Par ailleurs, cette dix-septième flambée épidémique enregistrée sur le sol congolais se caractérise déjà par une dangerosité exceptionnelle et une progression fulgurante parmi les communautés rurales. Ainsi, les pays frontaliers doivent immédiatement activer des protocoles de surveillance épidémiologique d’urgence aux différents postes de contrôle douaniers pour bloquer toute contamination importée.
De plus, les vols commerciaux en provenance de la zone sinistrée font désormais l’objet de contrôles thermiques stricts afin de détecter les voyageurs fiévreux. Les experts de la santé publique craignent que la porosité des frontières terrestres ne facilite grandement la propagation d’Ebola à dix pays africains.
Les données épidémiologiques justifiant la propagation
La situation clinique observée en République démocratique du Congo démontre que la trajectoire du virus s’avère particulièrement alarmante pour l’ensemble de la sous-région. En effet, l’Organisation mondiale de la santé a pris la décision de décréter une alerte sanitaire d’envergure internationale dès la fin de la semaine dernière. Le dernier bilan émis par le ministère congolais de la Santé fait état de près de 750 cas suspects et de 177 décès tragiques déjà répertoriés dans les provinces touchées.
De plus, cette vague infectieuse est désormais qualifiée par les spécialistes de deuxième plus importante crise épidémique de l’histoire moderne de la virologie mondiale. Cependant, la principale source d’inquiétude pour les scientifiques réside dans l’absence totale d’outils médicaux préventifs efficaces contre la souche virale en circulation.
En effet, les analyses en laboratoire confirment que le virus actuel appartient à la redoutable lignée de Bundibugyo pour laquelle il n’existe aucun vaccin homologué. Face à cette faille thérapeutique majeure, le risque de mortalité augmente considérablement et alimente directement les pires scénarios sur la propagation d’Ebola à dix pays africains.
Les mesures d’urgence pour contrer la propagation d’Ebola à dix pays africains
Devant l’impossibilité d’organiser des campagnes de vaccination de masse, les stratégies de riposte sanitaire s’orientent exclusivement vers des méthodes de prévention communautaire traditionnelles.
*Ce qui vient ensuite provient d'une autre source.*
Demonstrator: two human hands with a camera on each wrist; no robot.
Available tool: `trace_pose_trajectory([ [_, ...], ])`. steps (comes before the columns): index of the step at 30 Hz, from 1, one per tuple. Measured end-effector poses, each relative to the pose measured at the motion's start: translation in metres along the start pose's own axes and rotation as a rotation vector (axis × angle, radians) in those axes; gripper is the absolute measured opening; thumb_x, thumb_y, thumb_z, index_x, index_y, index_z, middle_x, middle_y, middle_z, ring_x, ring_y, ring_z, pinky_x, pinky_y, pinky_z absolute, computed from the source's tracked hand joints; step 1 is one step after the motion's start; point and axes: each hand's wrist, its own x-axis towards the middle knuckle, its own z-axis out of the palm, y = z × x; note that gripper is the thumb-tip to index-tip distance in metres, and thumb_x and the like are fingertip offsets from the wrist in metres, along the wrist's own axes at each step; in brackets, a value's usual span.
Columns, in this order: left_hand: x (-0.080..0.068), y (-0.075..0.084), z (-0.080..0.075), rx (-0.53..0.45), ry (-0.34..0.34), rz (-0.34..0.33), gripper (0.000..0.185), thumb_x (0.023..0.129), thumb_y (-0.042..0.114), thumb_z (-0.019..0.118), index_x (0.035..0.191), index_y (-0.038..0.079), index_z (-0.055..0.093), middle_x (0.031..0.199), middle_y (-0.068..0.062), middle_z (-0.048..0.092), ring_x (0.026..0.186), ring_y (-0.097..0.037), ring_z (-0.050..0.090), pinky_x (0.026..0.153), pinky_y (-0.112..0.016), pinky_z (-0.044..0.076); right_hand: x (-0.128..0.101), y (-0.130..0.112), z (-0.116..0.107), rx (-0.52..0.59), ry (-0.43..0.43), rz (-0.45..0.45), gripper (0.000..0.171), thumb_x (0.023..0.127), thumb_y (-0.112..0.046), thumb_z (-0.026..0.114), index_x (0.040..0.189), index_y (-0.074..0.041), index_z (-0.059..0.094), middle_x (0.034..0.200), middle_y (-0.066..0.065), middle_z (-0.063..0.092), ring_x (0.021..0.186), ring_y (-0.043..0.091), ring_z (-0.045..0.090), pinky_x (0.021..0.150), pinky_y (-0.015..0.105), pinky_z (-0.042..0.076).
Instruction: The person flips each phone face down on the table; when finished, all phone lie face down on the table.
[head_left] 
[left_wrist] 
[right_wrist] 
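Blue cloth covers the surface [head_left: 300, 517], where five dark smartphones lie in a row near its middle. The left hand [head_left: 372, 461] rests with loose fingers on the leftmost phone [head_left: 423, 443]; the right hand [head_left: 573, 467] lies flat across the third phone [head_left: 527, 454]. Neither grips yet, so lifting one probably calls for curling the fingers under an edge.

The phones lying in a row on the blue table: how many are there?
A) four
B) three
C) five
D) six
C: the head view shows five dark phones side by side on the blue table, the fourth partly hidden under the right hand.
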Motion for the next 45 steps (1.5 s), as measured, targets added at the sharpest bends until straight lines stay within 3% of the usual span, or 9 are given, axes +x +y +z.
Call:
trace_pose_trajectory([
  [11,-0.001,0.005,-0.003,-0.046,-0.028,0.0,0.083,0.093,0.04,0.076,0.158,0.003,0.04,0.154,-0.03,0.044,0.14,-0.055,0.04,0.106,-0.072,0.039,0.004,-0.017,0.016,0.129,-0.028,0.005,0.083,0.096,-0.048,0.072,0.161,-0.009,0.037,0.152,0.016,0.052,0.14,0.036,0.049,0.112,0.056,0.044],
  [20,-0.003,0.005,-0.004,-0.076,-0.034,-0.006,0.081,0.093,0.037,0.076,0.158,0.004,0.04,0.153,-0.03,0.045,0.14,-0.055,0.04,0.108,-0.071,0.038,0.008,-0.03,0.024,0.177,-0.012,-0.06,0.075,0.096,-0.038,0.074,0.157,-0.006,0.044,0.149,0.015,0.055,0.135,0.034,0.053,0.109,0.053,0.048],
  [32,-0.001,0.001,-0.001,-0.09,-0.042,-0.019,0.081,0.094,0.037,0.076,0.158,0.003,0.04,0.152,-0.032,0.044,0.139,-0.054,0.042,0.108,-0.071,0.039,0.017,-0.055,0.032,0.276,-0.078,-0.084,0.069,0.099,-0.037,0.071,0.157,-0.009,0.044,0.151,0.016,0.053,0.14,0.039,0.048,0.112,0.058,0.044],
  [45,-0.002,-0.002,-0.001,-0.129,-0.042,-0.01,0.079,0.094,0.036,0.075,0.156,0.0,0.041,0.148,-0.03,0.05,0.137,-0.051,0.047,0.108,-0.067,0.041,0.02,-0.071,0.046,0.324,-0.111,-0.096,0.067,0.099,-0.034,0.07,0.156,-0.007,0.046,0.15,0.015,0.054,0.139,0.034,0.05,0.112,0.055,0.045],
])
En effet, les gouvernements des dix nations menacées déploient actuellement des plans d’urgence axés sur l’isolement strict des personnes présentant des symptômes cliniques.
Par ailleurs, la sensibilisation des populations locales au respect rigoureux des mesures barrières et au lavage systématique des mains devient la priorité absolue des agents sanitaires. Les traumatismes des crises passées restent gravés dans les mémoires puisque ce pathogène a provoqué la mort de plus de 15 000 individus en Afrique au cours des cinquante dernières années.
Ainsi, la République démocratique du Congo collabore activement avec ses voisins pour partager en temps réel les données génétiques du virus récoltées sur le terrain. Néanmoins, le succès de cette bataille sanitaire dépendra de la rapidité d’acheminement du matériel de protection individuelle vers les structures médicales isolées. Seule une coordination logistique internationale sans faille permettra de stopper définitivement la propagation d’Ebola à dix pays africains.